View system modifiability settings
Permissions and User Root Sets Evaluations
In addition to SAP standard software, do you also use custom ABAP programmes? Learn how the SAP Code Vulnerability Analyser can scan your customer code for potential security vulnerabilities and resolve them if necessary. Permission concepts, firewalls, anti-virus and encryption programmes alone are not enough to protect your IT infrastructure and IT systems against internal and external attacks and misuse. Some of the risks are identified by potential security vulnerabilities in the ABAP code, most of which cannot be addressed by downstream measures and therefore need to be addressed in the code itself. It should also be noted that the permission concepts used can be circumvented by ABAP code, which underlines the weight of security vulnerabilities in the ABAP code. While SAP is responsible for providing security information to help close security vulnerabilities in standard code, it is up to you to address security vulnerabilities in custom ABAP programmes. Companies are subject to a whole range of legal requirements on data protection and data integrity, and you can fulfil them as far as possible with the help of a new tool. The SAP Code Vulnerability Analyser is integrated into the ABAP Test Cockpit (ATC) and thus available in all ABAP editors such as SE80, SE38, SE24, etc. Developers can use it to scan their code for vulnerabilities during programming and before releasing their tasks. This reduces testing costs and costs.
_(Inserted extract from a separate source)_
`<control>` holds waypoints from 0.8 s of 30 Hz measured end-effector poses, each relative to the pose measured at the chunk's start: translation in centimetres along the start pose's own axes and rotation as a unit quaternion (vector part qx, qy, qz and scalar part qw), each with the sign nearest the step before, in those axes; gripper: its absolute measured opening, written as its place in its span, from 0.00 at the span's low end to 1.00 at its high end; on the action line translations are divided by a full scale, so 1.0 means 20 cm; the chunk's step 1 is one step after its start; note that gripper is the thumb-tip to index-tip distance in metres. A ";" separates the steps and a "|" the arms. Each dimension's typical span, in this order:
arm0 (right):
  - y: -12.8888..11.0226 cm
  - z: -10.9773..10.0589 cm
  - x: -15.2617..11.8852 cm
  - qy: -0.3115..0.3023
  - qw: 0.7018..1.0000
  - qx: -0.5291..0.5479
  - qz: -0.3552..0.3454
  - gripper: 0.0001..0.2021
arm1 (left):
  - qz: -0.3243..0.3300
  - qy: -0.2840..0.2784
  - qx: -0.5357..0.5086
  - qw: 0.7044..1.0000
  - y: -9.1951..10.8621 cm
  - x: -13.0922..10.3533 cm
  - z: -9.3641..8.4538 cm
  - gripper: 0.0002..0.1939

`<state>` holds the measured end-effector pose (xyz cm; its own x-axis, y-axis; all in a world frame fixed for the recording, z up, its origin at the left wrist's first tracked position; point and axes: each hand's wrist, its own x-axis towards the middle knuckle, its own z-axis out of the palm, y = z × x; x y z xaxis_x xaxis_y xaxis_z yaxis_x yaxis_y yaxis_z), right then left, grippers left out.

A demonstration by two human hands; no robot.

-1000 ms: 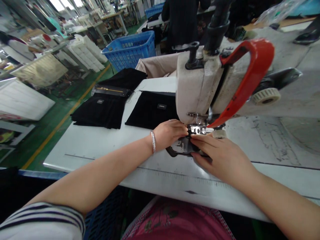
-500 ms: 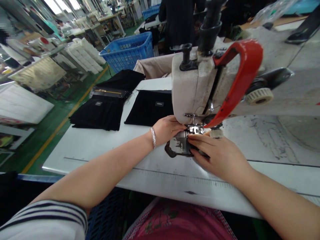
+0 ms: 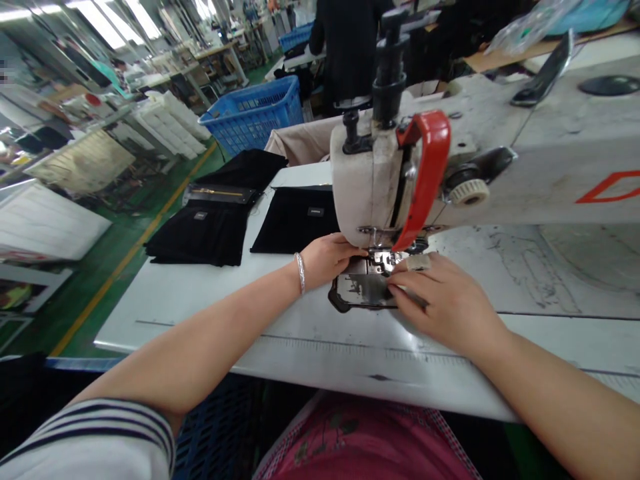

You will find all the user favourites of a system in the SMEN_BUFFC table; additionally there is the table SMEN_BUFFI, in which the links from the favourite lists are stored. You can simply export this table to Microsoft Excel and then evaluate it. At this point, however, we would like to point out that you may not evaluate the favourites without prior consultation with the users, because the stored favourites are user-related and therefore personal data. The SMEN_BUFFC table contains various fields that determine the structure of the placed favourites. For example, you can create folders in your favourites to sort them. This folder structure can also be found in the SMEN_BUFFC table. However, the entries themselves that you will find in the REPORT field are important for the re-creation of a permission concept. The REPORTTYPE field tells you whether the entry in question is, for example, a transaction or a Web-Dynpro application. In the TEXT field, if required, you will find the description of the favourite entry. In addition, you should also pay attention to the TARGET_SYS field, since favourites can also be entered for other systems, in this case an RFC target system is entered under TARGET_SYS.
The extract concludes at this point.